Fortunately, the IRS will waive the 10% penalty in certain circumstances.  However, even if you meet one of these exceptions, you’ll still have to pay federal and state income taxes on the distribution even if the 10% penalty is waived.

The exceptions are:

  • Distributed funds that are rolled over into an IRA or other qualified plan
  • Distributions upon death or disability of the account owner
  • Distributions that are part of a series of substantially equal periods payments over the life of the account owner or the joint lives of the participant and beneficiary
    • Translated into English: when you have a balance in a retirement account, you can calculate an annuity based on the amount in the account payable over your life expectancy (there are a few ways to calculate this annuity).  These annuity payments are exempt from the 10% penalty.  The annuity has to last through the later of:
      • When the account owner turns 59½
      • Five years after the date annuity payments began
  • Distributions after the participant’s separation from service (i.e., quitting/laid off/fired), provided the separation from service occurred during or after the year the participant reached age 55 (or age 50 for government plans to a retired police officer, firefighter, or emergency medical services provider).
    • This exception applies only to qualified plans, it does NOT apply to IRAs
  • Distributions to a former spouse under a Qualified Domestic Relations Order (QDRO)
    • Pension benefits are often divided during divorce.  To properly comply with pension plan rules, retirement accounts can only be split up pursuant to a QDRO.  Otherwise, the plan will have made a disallowed distribution to a nonparticipant.  This could jeopardize the tax-advantaged status of the pension plan.
    • Once a retirement account has been divided pursuant to a QDRO, the nonparticipant spouse can receive distributions without incurring the 10% penalty.  However, the nonparticipant spouse is still subject to the pension plan rules and isn’t entitled to any type or form of benefits that aren’t available in the plan.
    • IRAs do not require QDROs to be divided in divorce.  The division of the IRA does not cause a distribution; however, amounts withdrawn from the IRAs by either spouse will not be exempt from the 10% penalty if it is a disqualifying distribution.
  • Distributions to the extent of deductible medical expenses
    • Medical expenses are reduced by 7.5% of adjusted gross income to arrive at deductible medical expenses.  Early distributions equal to this amount can be distributed free of penalty.
  • Distributions made on account of the IRS’ levy of retirement accounts

The following exceptions apply only for IRAs:

  • Distributions equal to medical insurance premiums for workers who have received federal or state unemployment benefits for 12 consecutive weeks.  The reduction for 7.5% of adjusted gross income does not apply.
  • Distributions used to pay for qualified higher education expenses (college) for the account owner, owner’s spouse or child/grandchild.
  • Distributions up to $10,000 for first time homebuyers.
    • “First time” doesn’t literally mean “first time.”
    • First time homebuyer is defined as not having an ownership interest in a principal residence during the two year period ending on the date the new home is acquired

Buzzkill Disclaimer: This post contains general tax information that may or may not apply in your specific tax situation.
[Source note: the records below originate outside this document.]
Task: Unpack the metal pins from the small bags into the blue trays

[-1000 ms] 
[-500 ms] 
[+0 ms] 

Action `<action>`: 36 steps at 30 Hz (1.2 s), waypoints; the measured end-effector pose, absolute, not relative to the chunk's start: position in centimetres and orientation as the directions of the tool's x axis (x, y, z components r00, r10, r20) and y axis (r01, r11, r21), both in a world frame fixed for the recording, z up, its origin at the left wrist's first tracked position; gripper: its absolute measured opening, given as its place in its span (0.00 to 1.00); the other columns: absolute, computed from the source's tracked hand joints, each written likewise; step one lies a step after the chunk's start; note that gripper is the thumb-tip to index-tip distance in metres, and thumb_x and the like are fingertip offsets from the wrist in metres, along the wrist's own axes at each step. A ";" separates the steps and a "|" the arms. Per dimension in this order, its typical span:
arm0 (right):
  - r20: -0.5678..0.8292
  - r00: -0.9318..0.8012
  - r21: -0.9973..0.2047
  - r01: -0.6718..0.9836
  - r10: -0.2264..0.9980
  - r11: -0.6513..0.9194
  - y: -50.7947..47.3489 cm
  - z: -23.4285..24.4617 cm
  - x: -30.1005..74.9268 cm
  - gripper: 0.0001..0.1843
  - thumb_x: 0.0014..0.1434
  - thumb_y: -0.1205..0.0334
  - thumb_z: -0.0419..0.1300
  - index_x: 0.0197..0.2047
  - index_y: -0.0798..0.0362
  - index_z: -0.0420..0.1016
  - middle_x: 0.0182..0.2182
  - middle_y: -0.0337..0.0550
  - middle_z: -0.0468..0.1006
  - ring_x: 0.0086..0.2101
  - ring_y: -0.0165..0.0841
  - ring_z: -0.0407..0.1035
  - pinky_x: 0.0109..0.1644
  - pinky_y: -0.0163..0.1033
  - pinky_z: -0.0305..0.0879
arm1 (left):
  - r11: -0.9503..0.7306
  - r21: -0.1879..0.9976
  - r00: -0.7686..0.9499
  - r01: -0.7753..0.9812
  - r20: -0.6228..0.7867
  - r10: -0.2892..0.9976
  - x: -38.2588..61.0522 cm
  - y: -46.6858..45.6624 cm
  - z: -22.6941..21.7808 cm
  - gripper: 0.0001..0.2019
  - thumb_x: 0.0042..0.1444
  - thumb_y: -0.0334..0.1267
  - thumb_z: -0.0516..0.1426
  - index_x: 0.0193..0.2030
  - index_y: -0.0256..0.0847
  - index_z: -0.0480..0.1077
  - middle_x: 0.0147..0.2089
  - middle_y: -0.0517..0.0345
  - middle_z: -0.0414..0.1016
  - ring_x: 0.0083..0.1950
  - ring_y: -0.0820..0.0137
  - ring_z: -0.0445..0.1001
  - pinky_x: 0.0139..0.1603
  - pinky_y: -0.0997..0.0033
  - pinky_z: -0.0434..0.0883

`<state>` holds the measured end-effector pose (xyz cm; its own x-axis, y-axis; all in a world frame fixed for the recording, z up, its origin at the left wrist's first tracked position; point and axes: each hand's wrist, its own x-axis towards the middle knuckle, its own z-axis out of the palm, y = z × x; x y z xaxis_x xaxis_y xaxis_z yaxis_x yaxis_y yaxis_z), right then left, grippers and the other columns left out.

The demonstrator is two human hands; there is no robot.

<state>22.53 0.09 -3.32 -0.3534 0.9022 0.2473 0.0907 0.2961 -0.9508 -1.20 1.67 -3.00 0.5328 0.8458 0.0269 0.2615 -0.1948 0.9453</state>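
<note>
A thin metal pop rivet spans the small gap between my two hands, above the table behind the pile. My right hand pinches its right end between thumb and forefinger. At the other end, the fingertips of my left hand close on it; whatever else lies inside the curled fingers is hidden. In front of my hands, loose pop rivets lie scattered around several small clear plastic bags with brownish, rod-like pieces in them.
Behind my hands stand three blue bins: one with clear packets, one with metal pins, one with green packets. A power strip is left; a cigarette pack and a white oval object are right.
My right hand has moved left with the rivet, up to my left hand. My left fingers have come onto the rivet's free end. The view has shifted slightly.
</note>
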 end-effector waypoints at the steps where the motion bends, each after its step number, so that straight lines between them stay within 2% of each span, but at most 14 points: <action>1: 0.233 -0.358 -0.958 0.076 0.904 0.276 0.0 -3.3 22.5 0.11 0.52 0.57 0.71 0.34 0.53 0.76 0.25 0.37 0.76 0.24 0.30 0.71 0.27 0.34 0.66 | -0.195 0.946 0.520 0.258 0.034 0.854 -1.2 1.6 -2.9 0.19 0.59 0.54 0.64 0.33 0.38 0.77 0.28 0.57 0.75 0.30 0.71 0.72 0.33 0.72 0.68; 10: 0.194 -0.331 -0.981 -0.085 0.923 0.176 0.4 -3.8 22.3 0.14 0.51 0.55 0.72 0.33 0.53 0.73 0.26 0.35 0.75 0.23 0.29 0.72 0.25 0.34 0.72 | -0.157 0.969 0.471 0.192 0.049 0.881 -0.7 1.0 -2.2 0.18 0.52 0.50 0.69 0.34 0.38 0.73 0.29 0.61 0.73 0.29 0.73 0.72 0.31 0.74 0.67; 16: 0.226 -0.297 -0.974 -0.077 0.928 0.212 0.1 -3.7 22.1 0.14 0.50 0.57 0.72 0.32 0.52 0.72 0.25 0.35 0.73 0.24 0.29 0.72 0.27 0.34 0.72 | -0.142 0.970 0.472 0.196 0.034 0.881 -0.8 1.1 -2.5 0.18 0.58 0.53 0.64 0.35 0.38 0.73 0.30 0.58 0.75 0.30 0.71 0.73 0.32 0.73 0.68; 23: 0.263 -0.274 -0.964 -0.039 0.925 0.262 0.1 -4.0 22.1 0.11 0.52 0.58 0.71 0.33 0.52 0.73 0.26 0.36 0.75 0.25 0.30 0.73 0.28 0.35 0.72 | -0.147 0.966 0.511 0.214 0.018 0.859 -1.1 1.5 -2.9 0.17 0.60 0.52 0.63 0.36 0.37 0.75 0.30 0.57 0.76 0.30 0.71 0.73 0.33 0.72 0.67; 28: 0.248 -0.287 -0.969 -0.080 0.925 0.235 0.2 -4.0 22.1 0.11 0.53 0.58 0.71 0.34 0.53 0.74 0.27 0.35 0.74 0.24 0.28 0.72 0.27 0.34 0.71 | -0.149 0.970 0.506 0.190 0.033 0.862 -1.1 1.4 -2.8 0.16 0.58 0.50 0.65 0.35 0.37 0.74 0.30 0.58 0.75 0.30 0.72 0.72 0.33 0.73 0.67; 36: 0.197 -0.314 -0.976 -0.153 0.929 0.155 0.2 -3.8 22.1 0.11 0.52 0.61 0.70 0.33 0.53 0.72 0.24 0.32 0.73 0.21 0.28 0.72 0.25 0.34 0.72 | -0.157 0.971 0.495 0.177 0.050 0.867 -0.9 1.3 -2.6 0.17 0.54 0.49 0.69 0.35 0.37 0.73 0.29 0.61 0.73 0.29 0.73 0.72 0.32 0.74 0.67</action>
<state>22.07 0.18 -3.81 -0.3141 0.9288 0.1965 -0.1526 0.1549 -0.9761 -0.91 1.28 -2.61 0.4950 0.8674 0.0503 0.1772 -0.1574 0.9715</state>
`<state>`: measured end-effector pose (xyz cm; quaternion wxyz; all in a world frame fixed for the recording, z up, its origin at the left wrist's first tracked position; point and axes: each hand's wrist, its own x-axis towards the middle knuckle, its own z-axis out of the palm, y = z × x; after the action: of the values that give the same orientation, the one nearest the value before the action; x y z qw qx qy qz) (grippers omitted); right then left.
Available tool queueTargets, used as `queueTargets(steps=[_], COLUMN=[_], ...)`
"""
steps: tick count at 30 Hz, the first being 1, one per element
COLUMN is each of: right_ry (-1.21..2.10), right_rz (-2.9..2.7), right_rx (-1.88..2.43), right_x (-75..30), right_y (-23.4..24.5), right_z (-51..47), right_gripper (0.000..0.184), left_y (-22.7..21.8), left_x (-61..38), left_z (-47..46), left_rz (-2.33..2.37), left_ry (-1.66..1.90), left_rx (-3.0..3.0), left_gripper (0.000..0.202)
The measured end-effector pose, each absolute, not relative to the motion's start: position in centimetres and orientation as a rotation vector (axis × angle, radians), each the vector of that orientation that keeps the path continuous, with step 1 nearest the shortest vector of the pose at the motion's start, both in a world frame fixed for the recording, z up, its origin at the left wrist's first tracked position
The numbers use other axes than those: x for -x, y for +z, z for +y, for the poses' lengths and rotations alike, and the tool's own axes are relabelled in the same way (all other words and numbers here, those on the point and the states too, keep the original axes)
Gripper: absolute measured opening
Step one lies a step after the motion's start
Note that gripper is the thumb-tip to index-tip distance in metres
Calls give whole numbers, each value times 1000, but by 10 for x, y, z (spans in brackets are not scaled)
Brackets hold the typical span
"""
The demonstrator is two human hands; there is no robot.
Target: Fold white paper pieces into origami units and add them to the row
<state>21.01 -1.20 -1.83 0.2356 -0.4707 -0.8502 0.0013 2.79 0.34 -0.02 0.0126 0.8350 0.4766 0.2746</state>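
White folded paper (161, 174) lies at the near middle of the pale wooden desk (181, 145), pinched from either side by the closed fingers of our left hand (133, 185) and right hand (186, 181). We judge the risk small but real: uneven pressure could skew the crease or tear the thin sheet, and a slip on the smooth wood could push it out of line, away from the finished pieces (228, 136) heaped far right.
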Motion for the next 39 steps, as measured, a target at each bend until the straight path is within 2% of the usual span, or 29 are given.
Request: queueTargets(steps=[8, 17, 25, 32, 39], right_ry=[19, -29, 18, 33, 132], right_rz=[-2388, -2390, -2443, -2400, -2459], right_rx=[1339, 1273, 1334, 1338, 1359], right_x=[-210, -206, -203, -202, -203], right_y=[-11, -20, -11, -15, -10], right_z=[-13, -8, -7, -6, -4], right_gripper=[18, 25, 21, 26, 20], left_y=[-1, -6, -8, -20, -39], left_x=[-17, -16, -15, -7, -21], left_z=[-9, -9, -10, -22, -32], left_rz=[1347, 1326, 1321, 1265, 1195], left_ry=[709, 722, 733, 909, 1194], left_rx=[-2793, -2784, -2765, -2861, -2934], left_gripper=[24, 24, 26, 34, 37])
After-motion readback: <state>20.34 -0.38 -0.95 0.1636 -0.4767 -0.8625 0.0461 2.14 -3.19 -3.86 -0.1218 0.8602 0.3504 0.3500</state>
Please consult a tax professional before relying on any information contained in this post.

Any tax advice contained in the body of this post was not intended or written to be used, and cannot be used, by the recipient for the purpose of avoiding penalties that may be imposed under the Internal Revenue Code or applicable state or local tax law provisions. Any information contained in this post does not fall under the guidelines of IRS Circular 230.